前記リンカーが、配列番号９６～配列番号１００で表されるペプチドリンカーからなる群より選択される少なくとも１つである、請求項１３に記載の薬学組成物。
前記薬学組成物は、ＶＩＳＴＡ（Ｖ－ｄｏｍａｉｎＩｇｓｕｐｐｒｅｓｓｏｒｏｆＴｃｅｌｌａｃｔｉｖａｔｉｏｎ）またはその一断片；または
ＶＩＳＴＡまたはその一断片と、免疫グロブリンＦｃ領域とを含む融合タンパク質；をさらに含むものである、請求項１に記載の薬学組成物。
前記自己免疫疾患は、リウマチ性関節炎、第１型糖尿、全身性強皮症、全身性エリテマトーデス、アトピー皮膚炎、乾癬、円形脱毛症、喘息、クローン病、ベーチェット病、シェーグレン症候群、ギラン・バレー症侯群、慢性甲状腺炎、多発性硬化症、多発性筋炎、強直性脊椎炎、線維筋痛症および結節性多発性動脈炎から構成された群より選択される少なくとも１つである、請求項１に記載の薬学組成物。

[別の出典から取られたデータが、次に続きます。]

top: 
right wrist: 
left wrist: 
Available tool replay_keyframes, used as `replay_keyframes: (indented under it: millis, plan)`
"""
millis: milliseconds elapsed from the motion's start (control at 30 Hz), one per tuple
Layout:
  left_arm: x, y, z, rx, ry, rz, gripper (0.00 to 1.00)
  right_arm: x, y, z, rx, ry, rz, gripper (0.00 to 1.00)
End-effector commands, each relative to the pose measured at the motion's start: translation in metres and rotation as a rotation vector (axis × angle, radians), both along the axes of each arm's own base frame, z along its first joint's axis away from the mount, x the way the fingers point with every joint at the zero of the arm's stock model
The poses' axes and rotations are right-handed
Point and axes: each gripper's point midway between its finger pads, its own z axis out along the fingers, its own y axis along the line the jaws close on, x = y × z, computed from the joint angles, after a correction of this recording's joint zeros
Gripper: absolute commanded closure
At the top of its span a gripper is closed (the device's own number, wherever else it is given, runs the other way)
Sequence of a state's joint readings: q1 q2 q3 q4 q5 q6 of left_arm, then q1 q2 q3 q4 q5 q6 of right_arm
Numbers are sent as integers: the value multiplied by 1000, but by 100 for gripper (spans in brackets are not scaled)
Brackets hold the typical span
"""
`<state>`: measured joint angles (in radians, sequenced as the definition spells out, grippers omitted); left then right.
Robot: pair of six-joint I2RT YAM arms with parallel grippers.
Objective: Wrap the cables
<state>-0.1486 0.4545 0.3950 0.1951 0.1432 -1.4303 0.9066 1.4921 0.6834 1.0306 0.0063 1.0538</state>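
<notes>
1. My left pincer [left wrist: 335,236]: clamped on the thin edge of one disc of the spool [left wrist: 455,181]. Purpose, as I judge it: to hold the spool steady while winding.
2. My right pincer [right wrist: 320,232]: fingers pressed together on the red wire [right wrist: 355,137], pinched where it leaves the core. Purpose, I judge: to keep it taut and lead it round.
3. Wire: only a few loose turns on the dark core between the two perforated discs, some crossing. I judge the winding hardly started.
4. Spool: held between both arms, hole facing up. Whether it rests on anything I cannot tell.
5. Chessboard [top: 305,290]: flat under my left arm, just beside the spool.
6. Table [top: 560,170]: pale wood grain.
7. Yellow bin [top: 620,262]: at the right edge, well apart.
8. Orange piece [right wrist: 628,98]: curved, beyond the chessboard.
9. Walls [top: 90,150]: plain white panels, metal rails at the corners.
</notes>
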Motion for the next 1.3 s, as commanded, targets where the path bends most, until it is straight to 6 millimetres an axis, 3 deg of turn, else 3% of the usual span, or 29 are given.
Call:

前記自己免疫疾患は、神経退行性疾患または神経炎症性疾患である、請求項１に記載の薬学組成物。
前記神経退行性疾患または神経炎症性疾患は、脳卒中、認知症、アルツハイマー病、パーキンソン病、ハンチントン病、ニーマン・ピック病、プリオン病、クロイツフェルト・ヤコブ病、前頭側頭認知症、レビー小体型認知症、筋萎縮性側索硬化症、腫瘍随伴症候群
（Ｐａｒａｎｅｏｐｌａｓｔｉｃｓｙｎｄｒｏｍｅ）、皮質基底核変性症、多系統萎縮病、進行性核上性麻痺、神経系自己免疫疾患、脊髄小脳失調（ｓｐｉｎｏｃｅｒｅｂｅｌｌａｒａｔａｘｉａ）、炎症性および神経病症性痛み、脳血管疾患、脊髄損傷（ｓｐｉｎａｌｃｏｒｄｉｎｊｕｒｙ）およびタウオパチー病からなる群より選択される少なくとも１つである、請求項１９に記載の薬学組成物。